Middle school students participating in the WISE/GISE summer camp are taking photos of leaves. The photos will be used with the machine learning and AI tools Smith’s team created with funding from MICDE.
Through computational modeling, Smith and his team determined that the longer a plant lineage’s lifespan, the slower its rates of molecular evolution tend to be. This may answer, at least in part, why some species evolve slowly and others more rapidly, suggesting that lifespan itself plays a key role in shaping evolutionary rates. Yet the research also unexpectedly demonstrated that the longer a species lives, the more gene conflict occurs.

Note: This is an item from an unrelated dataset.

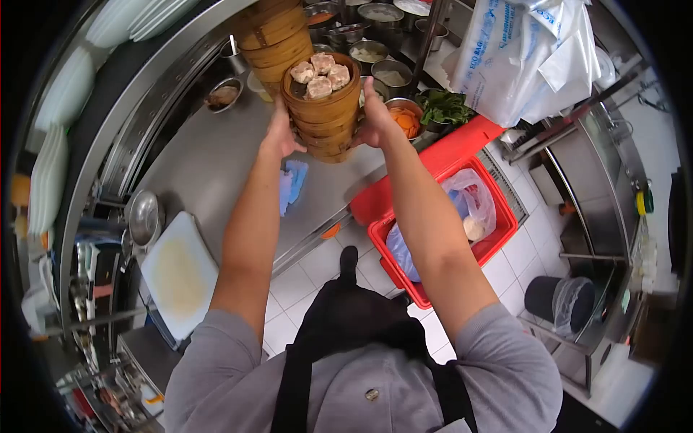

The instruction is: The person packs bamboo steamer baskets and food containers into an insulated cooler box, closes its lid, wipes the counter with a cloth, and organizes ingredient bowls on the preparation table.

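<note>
Between my two hands is a stack of round bamboo steamers (pixel 325 119), held over the steel counter (pixel 209 166). Several pale pink dumplings (pixel 320 75) sit in the open top steamer. My left hand (pixel 281 133) presses on the stack's left side, and my right hand (pixel 374 119) is on its right side, both closed on it. Another, taller stack of steamers (pixel 276 40) stands just behind on the left. A blue cloth (pixel 291 186) lies on the counter below my hands.
Bowls of ingredients, including orange slices (pixel 406 119) and leafy greens (pixel 444 107), line the back right. A red bin (pixel 498 206) with plastic bags stands below. At left are a white cutting board (pixel 180 274) and a metal bowl (pixel 144 216). Plastic bags (pixel 512 58) hang upper right.
</note>
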Tool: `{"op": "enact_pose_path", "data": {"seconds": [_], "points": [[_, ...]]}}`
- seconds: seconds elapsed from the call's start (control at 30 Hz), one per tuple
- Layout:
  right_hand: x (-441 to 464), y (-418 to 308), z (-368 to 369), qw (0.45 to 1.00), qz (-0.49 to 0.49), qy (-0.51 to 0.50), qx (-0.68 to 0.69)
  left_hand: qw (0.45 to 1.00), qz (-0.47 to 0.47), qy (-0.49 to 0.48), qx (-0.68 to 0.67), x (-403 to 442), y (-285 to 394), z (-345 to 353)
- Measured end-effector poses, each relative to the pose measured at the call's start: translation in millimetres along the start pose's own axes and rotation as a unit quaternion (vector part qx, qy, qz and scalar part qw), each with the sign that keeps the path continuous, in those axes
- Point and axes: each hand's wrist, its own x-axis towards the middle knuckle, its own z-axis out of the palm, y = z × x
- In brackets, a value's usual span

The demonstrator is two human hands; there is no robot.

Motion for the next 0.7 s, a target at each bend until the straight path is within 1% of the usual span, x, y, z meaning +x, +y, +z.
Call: {"op": "enact_pose_path", "data": {"seconds": [0.03,0.07,0.13,0.2,0.23,0.3,0.33,0.43,0.47,0.5,0.57,0.6,0.63,0.67,0.7], "points": [[11.3,0.0,-0.1,0.999,0.016,-0.031,0.006,1.000,-0.004,-0.010,0.002,4.2,-0.5,-1.1],[29.7,3.0,-4.4,0.999,0.051,-0.012,-0.014,1.000,-0.004,-0.025,-0.001,7.4,-1.5,-2.2],[37.1,1.3,-1.7,0.994,0.088,0.038,-0.060,0.999,-0.012,-0.046,0.003,17.7,-8.2,-8.1],[40.2,-2.2,-1.7,0.984,0.125,0.072,-0.106,0.998,-0.044,-0.036,-0.006,24.9,-17.2,-13.6],[39.6,-4.5,-1.8,0.978,0.146,0.082,-0.126,0.998,-0.050,-0.040,0.000,23.3,-20.9,-14.5],[36.0,-7.3,-2.5,0.967,0.180,0.094,-0.151,0.998,-0.054,-0.007,-0.043,21.9,-24.4,-6.6],[34.0,-6.7,-3.2,0.966,0.188,0.094,-0.151,0.998,-0.056,-0.013,-0.037,22.3,-26.0,-8.2],[35.8,4.6,-7.8,0.979,0.164,0.059,-0.110,0.994,-0.082,-0.055,-0.047,31.8,-24.1,-12.5],[38.2,8.3,-9.7,0.985,0.146,0.025,-0.087,0.994,-0.079,-0.048,-0.058,34.7,-24.7,-11.1],[33.5,12.2,-9.3,0.986,0.143,0.029,-0.077,0.994,-0.081,-0.037,-0.068,34.5,-29.4,-10.8],[18.6,10.7,-1.3,0.991,0.084,-0.006,-0.107,0.994,-0.080,-0.031,-0.063,24.9,-24.5,-1.2],[7.6,9.1,9.7,0.992,0.065,0.046,-0.100,0.994,-0.077,-0.007,-0.073,18.9,-23.0,3.1],[11.7,12.1,6.6,0.992,0.063,0.046,-0.095,0.994,-0.074,0.017,-0.084,13.4,-22.9,6.0],[15.5,18.8,2.3,0.995,0.045,0.026,-0.088,0.994,-0.075,0.017,-0.079,11.8,-28.0,2.4],[17.3,23.2,-0.9,0.996,0.027,0.006,-0.083,0.995,-0.059,-0.009,-0.080,13.7,-35.8,-6.7]]}}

His research also links rapid morphological change, meaning shifts in the physical appearance of plants, to gene tree conflict. For example, in branches of the phylogeny where major morphological innovations occurred, including the evolution of flowers or seeds, Smith observed both gene tree conflict and genome duplications.
Genome duplications occur when an organism inherits an extra copy of its entire genome. Over time, this duplicated genome can become fixed in the lineage. That extra genetic material serves as fuel for evolutionary innovation. It provides the raw material from which new traits can evolve. Researchers have found that these genome duplications often occur during periods of the greatest biological change in evolutionary history. Tracking those events is now helping Smith’s team identify precisely where to look to understand how major evolutionary leaps occurred.
Looking ahead, Smith’s lab is using AI to help gather data. Will Weaver, a graduate student in the lab, developed tools called LeafMachine and VoucherVision that use machine learning to identify and measure plant parts from museum and field images, extracting millions of measurements. Postdoc Shelly Gaynor is developing an AI package to detect genome duplications from raw sequence data. By integrating genomic data, museum collections, fossils and computational models across hundreds of thousands of species, Smith’s lab is working to understand how major evolutionary innovations arise and reshape the evolutionary tree of life.
“It’s quite liberating that we do our own computational work in addition to our biological work, because we’re free to ask whatever question we would like,” Smith said. “We are not limited by existing tools. Each set of results raises new biological questions, which drive us to develop new software to analyze new data. It’s an iterative approach, and that cycle is what fuels creativity in our lab.”